Oles Shishkovstov: The primary focuses are the multi-threading model, memory and resource management and, finally, networking.
The most interesting/non traditional thing about our implementation of multi-threading is that we don't have dedicated threads for processing some specific tasks in-game with the exception of PhysX thread.
All our threads are basic workers. We use task-model but without any pre-conditioning or pre/post-synchronising. Basically all tasks can execute in parallel without any locks from the point when they are spawned. There are no inter-dependencies for tasks. It looks like a tree of tasks, which start from more heavyweight ones at the beginning of the frame to make the system self-balanced.
There are some sync-points between sub-systems. For example, between PhysX and the game, or between the game and renderer. But they can be crossed over by other tasks, so no thread is idle. The last time I measured the statistics, we were running approximately 3,000 tasks per 30ms frame on Xbox 360 for CPU-intensive scenes with all HW threads at 100 per cent load.
The PS3 is not that different by the way. We use "fibres" to "emulate" a six-thread CPU, and then each task can spawn a SPURS (SPU) job and switch to another fibre. This is a kind of PPU off-loading, which is transparent to the system. The end result of this beautiful, albeit somewhat restricting, model is that we have perfectly linear scaling up to the hardware deficiency limits.
As for memory and resource management, we don't use plain old C++ pointers in most of the code, we use reference-counted strong and weak pointers. With a bit of atomic operations and memory barriers here and there they become a very robust basic tool for multi-threaded programming.

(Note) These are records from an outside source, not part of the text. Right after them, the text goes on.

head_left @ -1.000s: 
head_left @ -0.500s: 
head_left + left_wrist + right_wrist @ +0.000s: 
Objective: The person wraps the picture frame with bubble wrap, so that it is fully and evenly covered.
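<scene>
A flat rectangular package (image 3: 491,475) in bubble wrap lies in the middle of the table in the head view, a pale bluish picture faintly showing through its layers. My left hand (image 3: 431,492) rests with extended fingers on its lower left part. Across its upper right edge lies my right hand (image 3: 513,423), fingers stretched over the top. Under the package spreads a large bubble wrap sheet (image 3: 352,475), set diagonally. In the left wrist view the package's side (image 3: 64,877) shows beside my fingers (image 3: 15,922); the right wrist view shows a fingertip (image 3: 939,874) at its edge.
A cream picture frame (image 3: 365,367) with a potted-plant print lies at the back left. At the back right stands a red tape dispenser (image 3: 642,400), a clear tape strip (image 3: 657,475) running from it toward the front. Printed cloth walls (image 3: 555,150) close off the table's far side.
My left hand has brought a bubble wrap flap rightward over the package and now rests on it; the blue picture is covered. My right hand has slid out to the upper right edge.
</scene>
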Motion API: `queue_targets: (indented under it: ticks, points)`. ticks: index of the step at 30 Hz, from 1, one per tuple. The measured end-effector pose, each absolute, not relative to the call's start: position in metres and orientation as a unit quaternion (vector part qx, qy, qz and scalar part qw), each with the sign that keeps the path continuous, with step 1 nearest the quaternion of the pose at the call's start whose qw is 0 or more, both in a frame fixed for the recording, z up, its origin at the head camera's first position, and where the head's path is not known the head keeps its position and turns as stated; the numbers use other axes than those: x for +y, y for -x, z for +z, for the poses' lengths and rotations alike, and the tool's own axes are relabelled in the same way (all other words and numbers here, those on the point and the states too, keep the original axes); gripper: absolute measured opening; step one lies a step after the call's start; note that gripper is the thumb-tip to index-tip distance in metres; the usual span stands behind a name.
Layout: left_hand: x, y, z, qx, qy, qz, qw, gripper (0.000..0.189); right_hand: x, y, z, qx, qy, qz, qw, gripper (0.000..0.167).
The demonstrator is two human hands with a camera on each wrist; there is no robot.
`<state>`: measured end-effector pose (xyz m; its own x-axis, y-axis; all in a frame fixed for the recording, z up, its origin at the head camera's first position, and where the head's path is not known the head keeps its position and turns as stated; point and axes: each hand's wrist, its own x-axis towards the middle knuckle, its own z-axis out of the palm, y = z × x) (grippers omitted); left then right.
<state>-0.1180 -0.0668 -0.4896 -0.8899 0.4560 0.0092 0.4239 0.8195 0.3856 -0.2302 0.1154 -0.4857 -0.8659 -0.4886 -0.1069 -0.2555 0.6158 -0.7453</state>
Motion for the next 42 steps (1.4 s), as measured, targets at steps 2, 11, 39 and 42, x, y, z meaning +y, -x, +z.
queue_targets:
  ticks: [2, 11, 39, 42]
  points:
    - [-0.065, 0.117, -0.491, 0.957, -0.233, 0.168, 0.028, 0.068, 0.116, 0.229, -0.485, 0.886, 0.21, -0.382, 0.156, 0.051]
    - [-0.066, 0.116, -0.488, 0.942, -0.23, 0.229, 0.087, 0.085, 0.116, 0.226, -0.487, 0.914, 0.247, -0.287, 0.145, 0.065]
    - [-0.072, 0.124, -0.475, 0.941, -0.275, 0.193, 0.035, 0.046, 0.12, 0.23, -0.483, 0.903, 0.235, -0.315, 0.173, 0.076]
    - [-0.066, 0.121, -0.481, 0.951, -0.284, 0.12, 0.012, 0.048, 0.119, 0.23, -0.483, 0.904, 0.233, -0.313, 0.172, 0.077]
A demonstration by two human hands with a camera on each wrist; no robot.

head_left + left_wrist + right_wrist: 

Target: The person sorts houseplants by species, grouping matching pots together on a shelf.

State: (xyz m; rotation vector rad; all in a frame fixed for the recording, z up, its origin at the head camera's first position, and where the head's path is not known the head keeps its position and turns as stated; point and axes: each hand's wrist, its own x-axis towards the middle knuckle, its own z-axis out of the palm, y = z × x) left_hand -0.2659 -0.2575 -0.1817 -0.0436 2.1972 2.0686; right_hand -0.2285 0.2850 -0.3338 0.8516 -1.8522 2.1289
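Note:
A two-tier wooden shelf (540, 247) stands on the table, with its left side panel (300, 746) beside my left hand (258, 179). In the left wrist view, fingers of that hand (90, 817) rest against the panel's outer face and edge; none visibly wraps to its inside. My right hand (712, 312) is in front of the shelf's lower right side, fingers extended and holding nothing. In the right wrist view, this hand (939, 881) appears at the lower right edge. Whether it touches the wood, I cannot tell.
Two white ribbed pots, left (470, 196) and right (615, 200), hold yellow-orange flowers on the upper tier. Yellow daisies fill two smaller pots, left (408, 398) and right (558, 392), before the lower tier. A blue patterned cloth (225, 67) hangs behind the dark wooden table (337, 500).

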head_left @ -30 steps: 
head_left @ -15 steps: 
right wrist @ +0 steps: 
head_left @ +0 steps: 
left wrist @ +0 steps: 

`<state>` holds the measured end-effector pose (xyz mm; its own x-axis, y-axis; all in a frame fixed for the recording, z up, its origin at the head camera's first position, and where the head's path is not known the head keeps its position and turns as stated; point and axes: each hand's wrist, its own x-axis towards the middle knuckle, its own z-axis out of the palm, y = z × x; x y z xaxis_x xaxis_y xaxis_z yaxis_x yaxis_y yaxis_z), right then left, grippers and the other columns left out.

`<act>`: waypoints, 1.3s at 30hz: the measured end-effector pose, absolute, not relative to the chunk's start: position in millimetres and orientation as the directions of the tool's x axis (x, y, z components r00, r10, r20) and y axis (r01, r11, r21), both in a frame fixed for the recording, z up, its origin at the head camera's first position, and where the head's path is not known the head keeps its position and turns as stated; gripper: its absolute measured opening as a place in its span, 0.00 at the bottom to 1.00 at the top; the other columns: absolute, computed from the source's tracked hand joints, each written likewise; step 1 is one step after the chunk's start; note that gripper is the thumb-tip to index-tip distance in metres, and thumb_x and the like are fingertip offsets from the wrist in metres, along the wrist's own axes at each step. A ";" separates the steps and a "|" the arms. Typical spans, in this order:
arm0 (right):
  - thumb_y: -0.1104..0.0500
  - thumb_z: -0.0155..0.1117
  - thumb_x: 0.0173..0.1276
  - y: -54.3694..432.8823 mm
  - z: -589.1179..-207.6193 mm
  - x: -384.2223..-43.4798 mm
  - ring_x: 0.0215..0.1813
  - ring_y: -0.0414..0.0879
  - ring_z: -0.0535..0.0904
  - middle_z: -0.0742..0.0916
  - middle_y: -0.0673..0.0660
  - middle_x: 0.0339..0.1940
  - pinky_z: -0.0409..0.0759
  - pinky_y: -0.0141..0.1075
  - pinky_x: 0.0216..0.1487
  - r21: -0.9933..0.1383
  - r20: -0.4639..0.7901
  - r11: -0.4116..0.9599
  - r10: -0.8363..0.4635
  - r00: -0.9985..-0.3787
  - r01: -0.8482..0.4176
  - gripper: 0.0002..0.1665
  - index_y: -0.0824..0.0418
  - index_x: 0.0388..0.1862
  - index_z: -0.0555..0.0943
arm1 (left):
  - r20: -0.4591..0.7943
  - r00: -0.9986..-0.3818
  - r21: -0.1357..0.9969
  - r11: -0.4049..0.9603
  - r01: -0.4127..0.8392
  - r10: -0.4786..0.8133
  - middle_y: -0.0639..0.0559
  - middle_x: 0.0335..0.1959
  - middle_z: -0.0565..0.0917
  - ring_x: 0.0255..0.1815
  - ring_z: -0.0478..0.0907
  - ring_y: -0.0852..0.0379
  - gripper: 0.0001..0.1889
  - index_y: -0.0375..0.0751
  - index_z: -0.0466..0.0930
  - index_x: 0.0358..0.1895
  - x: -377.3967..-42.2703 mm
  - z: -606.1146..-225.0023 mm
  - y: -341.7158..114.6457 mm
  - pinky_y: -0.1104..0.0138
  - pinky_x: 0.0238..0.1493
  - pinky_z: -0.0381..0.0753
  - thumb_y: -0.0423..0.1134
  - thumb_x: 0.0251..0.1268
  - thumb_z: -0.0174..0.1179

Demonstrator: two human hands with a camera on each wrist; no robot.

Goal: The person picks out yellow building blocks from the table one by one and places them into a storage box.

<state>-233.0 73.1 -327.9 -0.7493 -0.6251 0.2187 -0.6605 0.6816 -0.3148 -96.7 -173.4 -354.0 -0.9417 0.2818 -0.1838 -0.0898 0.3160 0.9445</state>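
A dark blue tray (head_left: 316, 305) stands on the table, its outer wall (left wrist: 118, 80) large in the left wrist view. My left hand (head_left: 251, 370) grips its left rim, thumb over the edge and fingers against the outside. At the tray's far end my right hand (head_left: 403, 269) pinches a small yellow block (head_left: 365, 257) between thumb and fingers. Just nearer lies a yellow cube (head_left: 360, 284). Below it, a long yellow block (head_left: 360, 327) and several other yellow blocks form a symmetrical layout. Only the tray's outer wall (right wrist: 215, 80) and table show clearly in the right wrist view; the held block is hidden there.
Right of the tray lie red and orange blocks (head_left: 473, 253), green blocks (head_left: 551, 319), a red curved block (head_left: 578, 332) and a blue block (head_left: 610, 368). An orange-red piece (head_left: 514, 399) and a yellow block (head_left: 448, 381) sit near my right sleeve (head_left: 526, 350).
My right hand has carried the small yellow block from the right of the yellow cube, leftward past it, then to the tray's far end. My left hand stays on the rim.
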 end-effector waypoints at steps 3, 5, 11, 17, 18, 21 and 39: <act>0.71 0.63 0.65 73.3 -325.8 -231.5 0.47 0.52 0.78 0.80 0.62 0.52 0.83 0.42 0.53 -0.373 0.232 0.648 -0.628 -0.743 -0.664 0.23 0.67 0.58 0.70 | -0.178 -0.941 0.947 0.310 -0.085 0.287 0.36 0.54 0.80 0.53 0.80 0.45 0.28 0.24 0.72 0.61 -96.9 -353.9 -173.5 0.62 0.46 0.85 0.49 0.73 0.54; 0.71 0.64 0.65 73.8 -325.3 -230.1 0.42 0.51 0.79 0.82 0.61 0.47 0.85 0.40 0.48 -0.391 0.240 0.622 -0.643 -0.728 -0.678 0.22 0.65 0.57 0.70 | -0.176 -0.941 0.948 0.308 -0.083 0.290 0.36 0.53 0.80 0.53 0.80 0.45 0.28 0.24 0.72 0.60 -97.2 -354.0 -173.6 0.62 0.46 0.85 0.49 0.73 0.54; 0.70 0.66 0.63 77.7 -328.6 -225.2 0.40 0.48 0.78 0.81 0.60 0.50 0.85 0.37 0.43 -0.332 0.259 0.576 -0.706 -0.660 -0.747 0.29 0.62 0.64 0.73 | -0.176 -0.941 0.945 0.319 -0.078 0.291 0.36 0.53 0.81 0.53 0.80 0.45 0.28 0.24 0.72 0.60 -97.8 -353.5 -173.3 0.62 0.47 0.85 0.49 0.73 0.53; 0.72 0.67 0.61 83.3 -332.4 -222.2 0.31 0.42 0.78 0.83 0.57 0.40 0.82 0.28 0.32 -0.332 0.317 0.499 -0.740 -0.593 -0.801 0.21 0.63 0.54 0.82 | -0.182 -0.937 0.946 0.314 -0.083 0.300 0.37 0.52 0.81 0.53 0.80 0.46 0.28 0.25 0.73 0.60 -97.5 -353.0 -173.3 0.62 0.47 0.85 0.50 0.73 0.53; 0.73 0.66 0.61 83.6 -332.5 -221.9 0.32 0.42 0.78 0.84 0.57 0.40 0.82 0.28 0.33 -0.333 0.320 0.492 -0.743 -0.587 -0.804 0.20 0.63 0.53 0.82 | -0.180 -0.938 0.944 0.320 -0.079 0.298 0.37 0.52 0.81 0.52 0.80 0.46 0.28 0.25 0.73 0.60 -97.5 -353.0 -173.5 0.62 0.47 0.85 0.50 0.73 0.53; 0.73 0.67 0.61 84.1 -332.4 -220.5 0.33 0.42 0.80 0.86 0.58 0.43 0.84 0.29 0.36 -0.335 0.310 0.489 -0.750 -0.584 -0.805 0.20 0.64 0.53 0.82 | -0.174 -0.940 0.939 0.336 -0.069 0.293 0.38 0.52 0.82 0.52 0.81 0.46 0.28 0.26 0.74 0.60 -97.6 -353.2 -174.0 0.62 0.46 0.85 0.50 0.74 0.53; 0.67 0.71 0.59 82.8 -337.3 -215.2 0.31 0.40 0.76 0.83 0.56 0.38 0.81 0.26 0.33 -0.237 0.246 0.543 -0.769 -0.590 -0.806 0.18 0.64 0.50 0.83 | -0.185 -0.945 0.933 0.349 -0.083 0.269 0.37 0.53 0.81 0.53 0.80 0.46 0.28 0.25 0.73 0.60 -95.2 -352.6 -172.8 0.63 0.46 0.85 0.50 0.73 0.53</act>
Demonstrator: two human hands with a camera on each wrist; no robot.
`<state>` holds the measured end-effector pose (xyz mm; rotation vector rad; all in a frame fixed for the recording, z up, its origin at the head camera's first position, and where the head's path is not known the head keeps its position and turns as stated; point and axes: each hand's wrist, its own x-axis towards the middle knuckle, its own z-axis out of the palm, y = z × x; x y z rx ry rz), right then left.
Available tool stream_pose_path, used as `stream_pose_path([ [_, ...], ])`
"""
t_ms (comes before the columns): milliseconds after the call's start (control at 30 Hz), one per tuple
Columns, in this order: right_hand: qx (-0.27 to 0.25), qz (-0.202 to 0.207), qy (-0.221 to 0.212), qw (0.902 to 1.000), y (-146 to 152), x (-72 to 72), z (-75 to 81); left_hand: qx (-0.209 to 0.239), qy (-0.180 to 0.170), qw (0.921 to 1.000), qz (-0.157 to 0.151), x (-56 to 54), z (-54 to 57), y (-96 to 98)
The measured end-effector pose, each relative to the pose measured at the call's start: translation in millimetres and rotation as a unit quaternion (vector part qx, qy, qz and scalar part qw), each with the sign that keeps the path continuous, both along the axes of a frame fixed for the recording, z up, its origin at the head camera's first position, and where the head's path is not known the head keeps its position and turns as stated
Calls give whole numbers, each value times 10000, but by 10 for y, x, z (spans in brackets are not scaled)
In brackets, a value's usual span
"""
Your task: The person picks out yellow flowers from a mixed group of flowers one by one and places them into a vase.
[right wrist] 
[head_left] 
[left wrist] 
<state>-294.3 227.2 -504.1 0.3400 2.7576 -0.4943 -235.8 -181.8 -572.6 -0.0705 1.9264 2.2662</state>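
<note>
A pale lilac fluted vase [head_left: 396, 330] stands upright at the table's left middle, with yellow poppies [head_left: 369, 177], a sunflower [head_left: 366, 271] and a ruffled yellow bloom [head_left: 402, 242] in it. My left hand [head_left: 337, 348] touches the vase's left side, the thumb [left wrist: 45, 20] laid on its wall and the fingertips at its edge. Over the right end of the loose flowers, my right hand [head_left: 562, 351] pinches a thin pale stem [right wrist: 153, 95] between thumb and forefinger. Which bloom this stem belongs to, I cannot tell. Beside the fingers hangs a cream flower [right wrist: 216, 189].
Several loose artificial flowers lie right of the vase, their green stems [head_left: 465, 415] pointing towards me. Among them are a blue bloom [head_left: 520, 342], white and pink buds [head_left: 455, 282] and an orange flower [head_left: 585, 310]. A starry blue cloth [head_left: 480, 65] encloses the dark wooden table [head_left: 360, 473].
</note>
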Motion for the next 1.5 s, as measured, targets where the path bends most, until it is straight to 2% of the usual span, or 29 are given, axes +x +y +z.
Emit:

That sounds a bit inefficient, but it isn't. We've measured at most 2.5 times difference in hand-crafted scenarios on PS3-PPU/360 CPU. If all that "inefficiency" contributes to at least 0.1 per cent performance loss on the whole game, I'll owe you a beer!
Then comes memory management. You know, it's always custom-made - lots of different pools (to either limit the subsystems or reduce lock-contention), lots of different allocation strategies for different kinds of data, that's boring. The major memory consumers are paid the most attention though. Geometric data is garbage-collected with relocation, for example, but the more important things are the raw stats.
On the shipping 360 version we have around 1GB of OGG-compressed sound and almost 2GB of lossless compressed DXT textures. That clearly doesn't fit into console memory. We went on the route to stream these resources from DVD, up to the extreme that we don't preload anything, not even the basic sounds like footsteps or weapon sounds. We've done a lot of work to compensate for DVD-seek latency, so the player should never notice it. That was the hard part.
As for the networking, that's a long story, but because Metro 2033 is focused on a story-driven single-player experience, I'll omit it here!